_WHAT NEEDS TO BE DONE_.
Write out the stretch of lines below that begins at the line with "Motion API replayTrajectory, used" and ends at the line with "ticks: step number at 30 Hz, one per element", including both, exactly as given and nothing more.

(SOURCE INFORMATION begins)

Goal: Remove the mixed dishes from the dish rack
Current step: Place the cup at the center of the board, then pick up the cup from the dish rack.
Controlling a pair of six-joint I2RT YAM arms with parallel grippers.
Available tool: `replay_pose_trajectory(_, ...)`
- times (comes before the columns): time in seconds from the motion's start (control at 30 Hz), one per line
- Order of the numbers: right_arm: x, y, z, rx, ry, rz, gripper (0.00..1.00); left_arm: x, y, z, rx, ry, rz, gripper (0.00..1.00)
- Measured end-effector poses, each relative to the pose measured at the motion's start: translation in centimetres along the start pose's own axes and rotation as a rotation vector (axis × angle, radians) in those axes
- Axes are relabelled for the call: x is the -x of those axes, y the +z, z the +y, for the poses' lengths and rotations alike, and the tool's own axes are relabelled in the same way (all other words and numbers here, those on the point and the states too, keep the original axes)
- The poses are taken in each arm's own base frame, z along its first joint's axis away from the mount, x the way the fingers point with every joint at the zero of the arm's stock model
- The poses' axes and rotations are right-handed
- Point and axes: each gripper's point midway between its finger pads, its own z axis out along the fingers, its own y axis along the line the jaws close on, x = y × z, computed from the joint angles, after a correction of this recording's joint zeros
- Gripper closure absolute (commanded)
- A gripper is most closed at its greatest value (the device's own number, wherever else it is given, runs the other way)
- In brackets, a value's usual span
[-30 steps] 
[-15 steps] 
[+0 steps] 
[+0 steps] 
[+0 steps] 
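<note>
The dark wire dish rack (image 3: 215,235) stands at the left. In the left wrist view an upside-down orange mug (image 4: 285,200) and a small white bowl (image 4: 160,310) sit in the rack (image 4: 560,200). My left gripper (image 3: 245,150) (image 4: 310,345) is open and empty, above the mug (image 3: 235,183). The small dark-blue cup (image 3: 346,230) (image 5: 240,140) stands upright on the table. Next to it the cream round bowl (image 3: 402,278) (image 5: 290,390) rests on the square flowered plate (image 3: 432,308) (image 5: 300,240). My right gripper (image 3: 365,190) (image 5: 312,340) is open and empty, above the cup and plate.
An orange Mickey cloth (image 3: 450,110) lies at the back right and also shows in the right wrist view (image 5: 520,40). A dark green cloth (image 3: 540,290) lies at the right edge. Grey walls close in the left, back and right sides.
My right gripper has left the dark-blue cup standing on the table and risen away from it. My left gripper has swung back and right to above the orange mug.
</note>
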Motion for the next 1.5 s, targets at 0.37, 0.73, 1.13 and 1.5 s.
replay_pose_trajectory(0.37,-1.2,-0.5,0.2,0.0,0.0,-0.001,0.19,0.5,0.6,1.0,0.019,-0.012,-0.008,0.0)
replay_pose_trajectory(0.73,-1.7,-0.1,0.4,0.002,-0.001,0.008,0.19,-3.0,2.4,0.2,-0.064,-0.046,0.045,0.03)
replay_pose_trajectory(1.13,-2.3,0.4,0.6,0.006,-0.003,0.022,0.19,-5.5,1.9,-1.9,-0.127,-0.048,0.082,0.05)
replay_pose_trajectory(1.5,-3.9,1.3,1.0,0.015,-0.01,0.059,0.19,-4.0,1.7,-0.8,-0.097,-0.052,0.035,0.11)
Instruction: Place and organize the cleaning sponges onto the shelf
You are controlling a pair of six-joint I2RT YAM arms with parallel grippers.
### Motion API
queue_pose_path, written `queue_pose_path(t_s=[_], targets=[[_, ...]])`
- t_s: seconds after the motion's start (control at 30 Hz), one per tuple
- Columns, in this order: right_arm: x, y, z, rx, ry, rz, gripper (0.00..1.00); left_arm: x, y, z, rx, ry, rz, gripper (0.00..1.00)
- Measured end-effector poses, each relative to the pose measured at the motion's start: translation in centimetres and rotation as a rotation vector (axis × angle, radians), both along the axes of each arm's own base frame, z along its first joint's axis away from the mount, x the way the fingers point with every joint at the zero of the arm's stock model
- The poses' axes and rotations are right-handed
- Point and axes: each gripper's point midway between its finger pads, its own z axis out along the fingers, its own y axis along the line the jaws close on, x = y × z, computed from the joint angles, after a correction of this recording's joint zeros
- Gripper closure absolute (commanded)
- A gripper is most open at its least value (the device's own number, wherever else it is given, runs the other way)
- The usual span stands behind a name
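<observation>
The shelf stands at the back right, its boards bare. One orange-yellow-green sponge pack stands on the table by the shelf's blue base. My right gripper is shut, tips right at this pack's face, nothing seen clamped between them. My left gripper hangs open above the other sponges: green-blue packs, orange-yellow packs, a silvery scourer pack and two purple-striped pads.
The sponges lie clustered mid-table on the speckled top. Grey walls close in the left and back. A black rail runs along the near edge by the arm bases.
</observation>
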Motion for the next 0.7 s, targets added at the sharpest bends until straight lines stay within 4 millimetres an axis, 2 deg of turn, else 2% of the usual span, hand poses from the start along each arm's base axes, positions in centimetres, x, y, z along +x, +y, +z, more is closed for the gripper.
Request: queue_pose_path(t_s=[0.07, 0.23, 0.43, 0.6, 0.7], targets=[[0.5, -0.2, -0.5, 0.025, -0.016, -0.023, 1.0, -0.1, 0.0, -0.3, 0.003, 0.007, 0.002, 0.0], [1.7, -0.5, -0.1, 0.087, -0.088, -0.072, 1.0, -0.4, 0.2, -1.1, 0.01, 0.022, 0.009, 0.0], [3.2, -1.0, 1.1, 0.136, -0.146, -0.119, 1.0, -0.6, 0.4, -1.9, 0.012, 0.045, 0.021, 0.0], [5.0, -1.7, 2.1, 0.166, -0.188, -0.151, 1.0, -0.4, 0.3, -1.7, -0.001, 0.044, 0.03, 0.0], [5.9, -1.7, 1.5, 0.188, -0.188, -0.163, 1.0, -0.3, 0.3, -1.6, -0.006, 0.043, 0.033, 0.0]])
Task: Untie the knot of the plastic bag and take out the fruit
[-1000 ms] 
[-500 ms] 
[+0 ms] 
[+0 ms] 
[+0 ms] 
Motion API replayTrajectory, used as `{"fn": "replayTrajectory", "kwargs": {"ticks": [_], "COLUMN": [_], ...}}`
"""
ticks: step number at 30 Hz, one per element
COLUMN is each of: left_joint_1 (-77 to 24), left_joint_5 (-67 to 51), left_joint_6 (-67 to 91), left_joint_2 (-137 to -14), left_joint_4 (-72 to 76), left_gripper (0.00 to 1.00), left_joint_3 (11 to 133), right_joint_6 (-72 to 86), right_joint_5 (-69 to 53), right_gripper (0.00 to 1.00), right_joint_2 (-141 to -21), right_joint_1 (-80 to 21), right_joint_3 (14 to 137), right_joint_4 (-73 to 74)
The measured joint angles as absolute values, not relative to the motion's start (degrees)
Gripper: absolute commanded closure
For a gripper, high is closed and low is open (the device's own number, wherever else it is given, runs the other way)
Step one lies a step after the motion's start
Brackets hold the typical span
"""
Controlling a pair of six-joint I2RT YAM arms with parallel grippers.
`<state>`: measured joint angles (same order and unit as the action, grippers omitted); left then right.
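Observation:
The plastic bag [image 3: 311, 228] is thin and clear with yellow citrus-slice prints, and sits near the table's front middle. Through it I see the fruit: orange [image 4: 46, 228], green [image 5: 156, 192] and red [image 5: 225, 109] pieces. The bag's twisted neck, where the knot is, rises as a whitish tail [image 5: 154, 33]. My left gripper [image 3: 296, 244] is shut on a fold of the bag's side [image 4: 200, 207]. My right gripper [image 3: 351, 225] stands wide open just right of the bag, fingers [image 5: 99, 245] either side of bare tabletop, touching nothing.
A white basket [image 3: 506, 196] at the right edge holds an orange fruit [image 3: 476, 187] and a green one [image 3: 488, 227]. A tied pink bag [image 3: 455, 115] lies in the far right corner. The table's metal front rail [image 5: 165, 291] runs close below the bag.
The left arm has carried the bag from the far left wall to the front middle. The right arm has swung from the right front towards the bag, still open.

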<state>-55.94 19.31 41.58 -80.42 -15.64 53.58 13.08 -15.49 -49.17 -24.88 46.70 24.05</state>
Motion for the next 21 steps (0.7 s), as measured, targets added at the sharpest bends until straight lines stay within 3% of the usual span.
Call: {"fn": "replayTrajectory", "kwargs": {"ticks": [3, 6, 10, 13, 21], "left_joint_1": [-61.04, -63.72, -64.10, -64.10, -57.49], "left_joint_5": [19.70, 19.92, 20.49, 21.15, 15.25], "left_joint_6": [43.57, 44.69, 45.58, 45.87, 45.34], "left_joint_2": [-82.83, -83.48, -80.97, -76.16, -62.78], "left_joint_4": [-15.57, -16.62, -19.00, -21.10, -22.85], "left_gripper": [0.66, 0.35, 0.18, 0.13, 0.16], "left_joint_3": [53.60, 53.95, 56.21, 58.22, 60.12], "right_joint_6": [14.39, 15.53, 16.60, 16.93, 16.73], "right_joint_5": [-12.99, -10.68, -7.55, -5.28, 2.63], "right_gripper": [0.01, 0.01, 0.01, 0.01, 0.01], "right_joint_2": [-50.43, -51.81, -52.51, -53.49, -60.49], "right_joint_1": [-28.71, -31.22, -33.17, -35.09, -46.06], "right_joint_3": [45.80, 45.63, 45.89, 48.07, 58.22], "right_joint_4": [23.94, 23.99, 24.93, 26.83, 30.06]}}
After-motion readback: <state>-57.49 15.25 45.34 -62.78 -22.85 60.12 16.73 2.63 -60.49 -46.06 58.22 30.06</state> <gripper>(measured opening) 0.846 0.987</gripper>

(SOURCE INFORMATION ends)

_SOLUTION FOR THIS PROBLEM_.
Motion API replayTrajectory, used as `{"fn": "replayTrajectory", "kwargs": {"ticks": [_], "COLUMN": [_], ...}}`
"""
ticks: step number at 30 Hz, one per element

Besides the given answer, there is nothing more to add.